I hope anyone stumbling across this on Google finds it useful when this particular Gigabyte board's master BIOS corrupts itself (maybe it works for other newer DualBIOS setups?), and like it did for me, it might save you the frustration of an RMA and several weeks of downtime. Thank you for reading!
So, I started fiddling around a bit desperately with the board, figuring it might just be the BIOS that had somehow corrupted as dad was just doing Windows updates when the computer suddenly bluescreened and went into its current state, so I tried clearing the CMOS RAM a couple times trying to provoke the board to load the slave BIOS as the automatic system was of course not working, and there are no switches on the board to change active BIOS chips like my X99-UD5 WIFI. I became a bit annoyed and rapidly tapped a screw against the CLR CMOS header a few times, letting go instantly when the board was going to shut off from doing so, and after three randomly spaced taps within a second or two, the audio circuit LEDs came on and about 20 seconds later a single beep and my TV hooked up to VGA displaying a screen telling me my BIOS settings were reset. I quickly went into BIOS and it said it was version F1, and I knew I had flashed F3 on there back in October 2015, so it was definitely running on the slave BIOS, and I then flashed it to F4 right away with Q-Flash in the BIOS. The system restarted fine, but powering off and back on left me with the original problem.

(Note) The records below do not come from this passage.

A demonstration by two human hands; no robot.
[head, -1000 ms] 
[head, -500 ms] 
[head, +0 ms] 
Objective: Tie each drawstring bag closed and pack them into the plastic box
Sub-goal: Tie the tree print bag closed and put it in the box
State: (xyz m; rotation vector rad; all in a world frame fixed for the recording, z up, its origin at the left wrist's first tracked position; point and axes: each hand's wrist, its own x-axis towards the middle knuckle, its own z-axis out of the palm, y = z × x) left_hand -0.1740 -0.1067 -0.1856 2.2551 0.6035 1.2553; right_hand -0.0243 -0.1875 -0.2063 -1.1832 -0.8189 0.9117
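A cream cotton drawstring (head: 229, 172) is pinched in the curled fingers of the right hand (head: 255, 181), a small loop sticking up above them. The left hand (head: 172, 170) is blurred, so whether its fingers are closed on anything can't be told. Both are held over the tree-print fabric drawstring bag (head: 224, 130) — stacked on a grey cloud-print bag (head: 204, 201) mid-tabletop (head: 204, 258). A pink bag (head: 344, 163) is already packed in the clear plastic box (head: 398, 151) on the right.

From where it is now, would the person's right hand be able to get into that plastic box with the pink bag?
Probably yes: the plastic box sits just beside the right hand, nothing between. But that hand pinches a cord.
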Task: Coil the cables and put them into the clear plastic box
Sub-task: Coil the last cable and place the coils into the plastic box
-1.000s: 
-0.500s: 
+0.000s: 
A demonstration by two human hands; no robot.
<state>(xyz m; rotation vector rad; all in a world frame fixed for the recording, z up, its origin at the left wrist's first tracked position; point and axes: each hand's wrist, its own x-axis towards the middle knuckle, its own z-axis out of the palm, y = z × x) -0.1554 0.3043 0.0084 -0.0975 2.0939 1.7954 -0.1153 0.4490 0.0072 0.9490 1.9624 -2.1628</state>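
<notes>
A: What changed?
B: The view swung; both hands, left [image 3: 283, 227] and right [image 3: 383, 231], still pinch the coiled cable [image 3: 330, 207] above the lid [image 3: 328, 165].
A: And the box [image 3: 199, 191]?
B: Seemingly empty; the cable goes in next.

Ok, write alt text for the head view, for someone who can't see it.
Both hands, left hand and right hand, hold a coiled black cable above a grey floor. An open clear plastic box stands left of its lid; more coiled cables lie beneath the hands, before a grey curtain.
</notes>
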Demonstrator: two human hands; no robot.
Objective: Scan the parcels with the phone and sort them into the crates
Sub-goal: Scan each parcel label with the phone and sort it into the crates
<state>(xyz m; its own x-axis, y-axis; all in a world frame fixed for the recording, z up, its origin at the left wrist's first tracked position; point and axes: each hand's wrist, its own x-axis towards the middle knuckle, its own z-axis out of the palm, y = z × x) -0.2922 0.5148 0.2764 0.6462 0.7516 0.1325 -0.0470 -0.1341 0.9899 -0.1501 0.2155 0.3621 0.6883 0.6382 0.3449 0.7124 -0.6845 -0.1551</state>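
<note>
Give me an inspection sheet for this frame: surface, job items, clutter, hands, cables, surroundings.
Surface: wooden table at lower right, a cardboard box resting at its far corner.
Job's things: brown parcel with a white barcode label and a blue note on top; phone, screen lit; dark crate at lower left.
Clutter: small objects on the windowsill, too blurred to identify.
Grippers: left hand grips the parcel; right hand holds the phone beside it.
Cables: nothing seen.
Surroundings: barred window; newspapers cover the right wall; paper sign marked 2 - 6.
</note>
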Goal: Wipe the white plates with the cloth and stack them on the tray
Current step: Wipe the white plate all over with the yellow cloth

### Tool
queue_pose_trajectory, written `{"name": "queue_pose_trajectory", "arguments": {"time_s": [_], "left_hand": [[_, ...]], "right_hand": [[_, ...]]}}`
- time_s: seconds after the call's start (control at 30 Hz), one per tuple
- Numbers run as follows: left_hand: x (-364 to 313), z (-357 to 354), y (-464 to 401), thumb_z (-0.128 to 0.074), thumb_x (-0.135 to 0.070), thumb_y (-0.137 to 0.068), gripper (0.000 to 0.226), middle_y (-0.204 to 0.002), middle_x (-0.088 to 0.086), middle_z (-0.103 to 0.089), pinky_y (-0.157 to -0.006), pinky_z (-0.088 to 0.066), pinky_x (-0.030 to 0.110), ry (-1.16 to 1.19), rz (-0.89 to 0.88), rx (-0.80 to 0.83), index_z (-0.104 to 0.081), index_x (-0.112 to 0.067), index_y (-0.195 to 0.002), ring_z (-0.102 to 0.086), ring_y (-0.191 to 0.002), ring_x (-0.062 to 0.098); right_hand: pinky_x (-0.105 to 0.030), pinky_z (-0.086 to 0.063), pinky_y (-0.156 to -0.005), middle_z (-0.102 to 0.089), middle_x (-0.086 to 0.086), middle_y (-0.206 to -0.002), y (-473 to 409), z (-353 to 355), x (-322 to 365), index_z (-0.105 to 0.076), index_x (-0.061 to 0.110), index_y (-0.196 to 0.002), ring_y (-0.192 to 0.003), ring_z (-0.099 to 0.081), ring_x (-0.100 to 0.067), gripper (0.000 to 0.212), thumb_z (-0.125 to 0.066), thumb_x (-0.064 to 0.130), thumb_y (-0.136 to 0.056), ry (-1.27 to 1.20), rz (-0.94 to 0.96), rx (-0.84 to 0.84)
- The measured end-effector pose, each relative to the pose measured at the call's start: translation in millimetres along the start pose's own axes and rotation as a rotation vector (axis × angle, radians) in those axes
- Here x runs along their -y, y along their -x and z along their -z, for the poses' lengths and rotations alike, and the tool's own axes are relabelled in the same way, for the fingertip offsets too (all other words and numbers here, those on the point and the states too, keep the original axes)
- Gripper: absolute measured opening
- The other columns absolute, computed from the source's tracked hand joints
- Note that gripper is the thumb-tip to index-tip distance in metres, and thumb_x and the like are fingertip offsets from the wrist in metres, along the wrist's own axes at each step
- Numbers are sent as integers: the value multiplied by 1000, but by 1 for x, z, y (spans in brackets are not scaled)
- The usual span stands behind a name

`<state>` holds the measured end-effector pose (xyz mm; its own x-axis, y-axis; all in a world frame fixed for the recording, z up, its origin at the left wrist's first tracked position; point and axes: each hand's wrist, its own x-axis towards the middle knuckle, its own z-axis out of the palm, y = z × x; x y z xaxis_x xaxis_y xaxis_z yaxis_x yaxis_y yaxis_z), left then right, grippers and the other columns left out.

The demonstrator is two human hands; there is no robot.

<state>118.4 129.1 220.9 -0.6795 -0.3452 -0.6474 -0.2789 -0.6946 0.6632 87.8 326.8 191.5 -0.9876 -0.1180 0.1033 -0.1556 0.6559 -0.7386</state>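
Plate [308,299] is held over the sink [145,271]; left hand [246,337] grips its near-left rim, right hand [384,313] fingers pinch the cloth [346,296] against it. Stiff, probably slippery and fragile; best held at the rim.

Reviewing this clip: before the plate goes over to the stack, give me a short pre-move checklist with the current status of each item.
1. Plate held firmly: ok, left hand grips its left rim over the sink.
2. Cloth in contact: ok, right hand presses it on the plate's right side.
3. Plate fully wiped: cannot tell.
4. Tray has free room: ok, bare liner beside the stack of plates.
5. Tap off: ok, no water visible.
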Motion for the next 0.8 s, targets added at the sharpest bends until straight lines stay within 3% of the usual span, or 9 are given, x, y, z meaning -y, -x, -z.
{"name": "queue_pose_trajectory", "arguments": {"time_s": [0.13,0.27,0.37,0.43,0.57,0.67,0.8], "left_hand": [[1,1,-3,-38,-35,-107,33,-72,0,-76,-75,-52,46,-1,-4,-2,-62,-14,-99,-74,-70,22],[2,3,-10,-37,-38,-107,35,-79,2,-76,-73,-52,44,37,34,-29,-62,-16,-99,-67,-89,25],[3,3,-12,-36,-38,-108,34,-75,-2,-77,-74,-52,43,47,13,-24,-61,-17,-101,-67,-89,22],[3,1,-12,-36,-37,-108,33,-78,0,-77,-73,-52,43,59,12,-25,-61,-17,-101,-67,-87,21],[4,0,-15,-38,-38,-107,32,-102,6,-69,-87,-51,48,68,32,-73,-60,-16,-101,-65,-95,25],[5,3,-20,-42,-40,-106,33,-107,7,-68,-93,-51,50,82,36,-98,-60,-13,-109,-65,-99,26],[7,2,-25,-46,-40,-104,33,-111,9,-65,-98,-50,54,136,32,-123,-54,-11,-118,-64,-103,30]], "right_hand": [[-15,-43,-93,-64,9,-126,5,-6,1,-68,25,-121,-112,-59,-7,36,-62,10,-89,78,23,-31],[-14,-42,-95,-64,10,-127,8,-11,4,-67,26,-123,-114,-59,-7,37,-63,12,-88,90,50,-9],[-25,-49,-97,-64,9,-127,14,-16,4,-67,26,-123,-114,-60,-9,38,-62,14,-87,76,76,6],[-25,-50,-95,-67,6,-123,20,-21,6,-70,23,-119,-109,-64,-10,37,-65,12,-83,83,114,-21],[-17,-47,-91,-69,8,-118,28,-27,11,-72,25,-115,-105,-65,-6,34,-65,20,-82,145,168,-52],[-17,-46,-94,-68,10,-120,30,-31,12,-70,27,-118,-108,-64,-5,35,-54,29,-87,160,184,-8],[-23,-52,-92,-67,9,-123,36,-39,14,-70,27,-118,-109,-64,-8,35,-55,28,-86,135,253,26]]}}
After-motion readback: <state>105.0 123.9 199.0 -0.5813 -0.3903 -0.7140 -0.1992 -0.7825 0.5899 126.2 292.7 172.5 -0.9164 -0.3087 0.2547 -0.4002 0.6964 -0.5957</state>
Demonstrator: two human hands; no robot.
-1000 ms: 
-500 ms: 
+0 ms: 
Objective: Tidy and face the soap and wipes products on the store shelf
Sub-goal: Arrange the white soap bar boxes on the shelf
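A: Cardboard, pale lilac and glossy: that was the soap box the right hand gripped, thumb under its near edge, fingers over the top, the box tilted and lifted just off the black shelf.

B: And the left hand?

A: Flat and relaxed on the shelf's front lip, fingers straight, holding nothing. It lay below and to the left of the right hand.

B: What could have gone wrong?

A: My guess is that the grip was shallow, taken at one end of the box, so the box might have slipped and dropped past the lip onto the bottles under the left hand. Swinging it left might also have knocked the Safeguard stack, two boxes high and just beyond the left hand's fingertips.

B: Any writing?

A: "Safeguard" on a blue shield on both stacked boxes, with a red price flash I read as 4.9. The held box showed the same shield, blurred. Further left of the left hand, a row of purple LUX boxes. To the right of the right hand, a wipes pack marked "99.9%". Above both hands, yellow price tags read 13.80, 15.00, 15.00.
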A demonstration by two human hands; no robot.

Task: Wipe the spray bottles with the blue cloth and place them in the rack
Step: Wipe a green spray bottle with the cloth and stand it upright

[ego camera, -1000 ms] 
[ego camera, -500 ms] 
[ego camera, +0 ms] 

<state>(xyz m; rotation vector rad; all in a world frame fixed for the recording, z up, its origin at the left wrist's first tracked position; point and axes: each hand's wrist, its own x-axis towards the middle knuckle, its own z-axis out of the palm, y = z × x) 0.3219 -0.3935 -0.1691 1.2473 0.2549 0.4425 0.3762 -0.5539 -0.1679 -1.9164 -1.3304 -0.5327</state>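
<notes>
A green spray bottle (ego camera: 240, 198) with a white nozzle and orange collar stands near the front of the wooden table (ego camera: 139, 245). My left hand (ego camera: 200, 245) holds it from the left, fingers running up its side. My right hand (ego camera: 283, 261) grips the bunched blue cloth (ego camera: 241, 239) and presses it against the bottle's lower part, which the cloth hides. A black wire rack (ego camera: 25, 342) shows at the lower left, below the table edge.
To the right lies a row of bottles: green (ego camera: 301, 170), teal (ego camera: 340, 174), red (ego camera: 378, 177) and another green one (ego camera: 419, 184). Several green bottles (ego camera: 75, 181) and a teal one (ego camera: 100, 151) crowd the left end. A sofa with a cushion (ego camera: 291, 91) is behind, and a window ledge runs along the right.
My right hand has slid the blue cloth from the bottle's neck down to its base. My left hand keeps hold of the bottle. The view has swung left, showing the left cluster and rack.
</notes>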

I "hotwired" the system and tricked it into booting off of the slave BIOS once more with the drives reinstalled, and Windows booted fine, so I decided to go to Gigabyte's website and look for @bios to see if I could flash the master BIOS chip again. While scrolling down the utilities page, I found "Gigabyte Firmware Update Utility" and decided to give it a try, so I installed it, and sure enough after finding where it installed, there was an application named something like "DualBiosRescue.exe" which I clicked on and told it to update my BIOS. I shut down after that, pulled the power cord for a few minutes, tried again and sure enough the board was REPAIRED! I then proceeded to update some drivers and and also install the Thunderbolt driver along with upgraded USB 3.1 controller firmware, and everything is still fine.
I hope anyone stumbling across this on Google finds it useful when this particular Gigabyte board's master BIOS corrupts itself (maybe it works for other newer DualBIOS setups?), and like it did for me, it might save you the frustration of an RMA and several weeks of downtime. Thank you for reading!